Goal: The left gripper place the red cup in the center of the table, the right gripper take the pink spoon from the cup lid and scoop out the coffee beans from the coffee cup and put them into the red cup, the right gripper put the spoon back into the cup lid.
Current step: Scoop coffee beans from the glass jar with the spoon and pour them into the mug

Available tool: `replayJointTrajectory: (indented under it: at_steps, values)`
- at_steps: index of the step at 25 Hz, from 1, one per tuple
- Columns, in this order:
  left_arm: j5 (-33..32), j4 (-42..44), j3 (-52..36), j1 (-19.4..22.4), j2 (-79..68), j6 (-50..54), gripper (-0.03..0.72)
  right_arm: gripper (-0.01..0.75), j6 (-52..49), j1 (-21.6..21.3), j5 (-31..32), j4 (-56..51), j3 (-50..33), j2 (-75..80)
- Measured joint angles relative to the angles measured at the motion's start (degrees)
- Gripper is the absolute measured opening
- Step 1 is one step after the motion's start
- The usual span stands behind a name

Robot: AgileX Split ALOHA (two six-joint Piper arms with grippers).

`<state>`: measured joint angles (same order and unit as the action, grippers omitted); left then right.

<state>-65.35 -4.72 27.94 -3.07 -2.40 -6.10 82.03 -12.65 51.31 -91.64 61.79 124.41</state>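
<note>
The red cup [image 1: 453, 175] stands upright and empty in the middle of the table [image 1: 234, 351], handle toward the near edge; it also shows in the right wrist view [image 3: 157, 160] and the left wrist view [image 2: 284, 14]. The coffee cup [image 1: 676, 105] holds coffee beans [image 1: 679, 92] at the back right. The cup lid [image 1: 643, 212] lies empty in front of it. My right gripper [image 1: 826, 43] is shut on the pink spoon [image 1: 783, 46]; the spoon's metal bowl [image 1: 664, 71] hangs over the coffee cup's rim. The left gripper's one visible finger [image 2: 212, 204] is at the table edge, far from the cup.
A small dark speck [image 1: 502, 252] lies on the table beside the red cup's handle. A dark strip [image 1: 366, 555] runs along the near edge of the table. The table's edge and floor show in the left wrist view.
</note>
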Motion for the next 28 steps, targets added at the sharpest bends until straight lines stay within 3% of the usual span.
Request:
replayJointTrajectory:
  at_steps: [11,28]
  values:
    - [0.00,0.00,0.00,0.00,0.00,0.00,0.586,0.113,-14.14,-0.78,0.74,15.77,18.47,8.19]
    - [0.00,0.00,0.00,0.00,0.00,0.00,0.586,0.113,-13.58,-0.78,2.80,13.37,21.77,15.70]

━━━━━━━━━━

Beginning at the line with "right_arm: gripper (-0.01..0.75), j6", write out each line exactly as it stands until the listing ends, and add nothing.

- **REPLY TO THE EXERCISE**
  right_arm: gripper (-0.01..0.75), j6 (-52..49), j1 (-21.6..21.3), j5 (-31..32), j4 (-56..51), j3 (-50..33), j2 (-75..80)
- Measured joint angles relative to the angles measured at the motion's start (degrees)
- Gripper is the absolute measured opening
- Step 1 is one step after the motion's start
- The usual span stands behind a name

Robot: AgileX Split ALOHA (two six-joint Piper arms with grippers).

`<state>`: measured joint angles (same order and unit as the action, grippers omitted); left then right.

<state>-65.35 -4.72 27.94 -3.07 -2.40 -6.10 82.03 -12.65 51.31 -91.64 61.79 124.41</state>
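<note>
The red cup [image 1: 453, 175] stands upright and empty in the middle of the table [image 1: 234, 351], handle toward the near edge; it also shows in the right wrist view [image 3: 157, 160] and the left wrist view [image 2: 284, 14]. The coffee cup [image 1: 676, 105] holds coffee beans [image 1: 679, 92] at the back right. The cup lid [image 1: 643, 212] lies empty in front of it. My right gripper [image 1: 826, 43] is shut on the pink spoon [image 1: 783, 46]; the spoon's metal bowl [image 1: 664, 71] hangs over the coffee cup's rim. The left gripper's one visible finger [image 2: 212, 204] is at the table edge, far from the cup.
A small dark speck [image 1: 502, 252] lies on the table beside the red cup's handle. A dark strip [image 1: 366, 555] runs along the near edge of the table. The table's edge and floor show in the left wrist view.
</note>
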Motion for the next 28 steps, targets added at the sharpest bends until straight lines stay within 3% of the usual span.
Request:
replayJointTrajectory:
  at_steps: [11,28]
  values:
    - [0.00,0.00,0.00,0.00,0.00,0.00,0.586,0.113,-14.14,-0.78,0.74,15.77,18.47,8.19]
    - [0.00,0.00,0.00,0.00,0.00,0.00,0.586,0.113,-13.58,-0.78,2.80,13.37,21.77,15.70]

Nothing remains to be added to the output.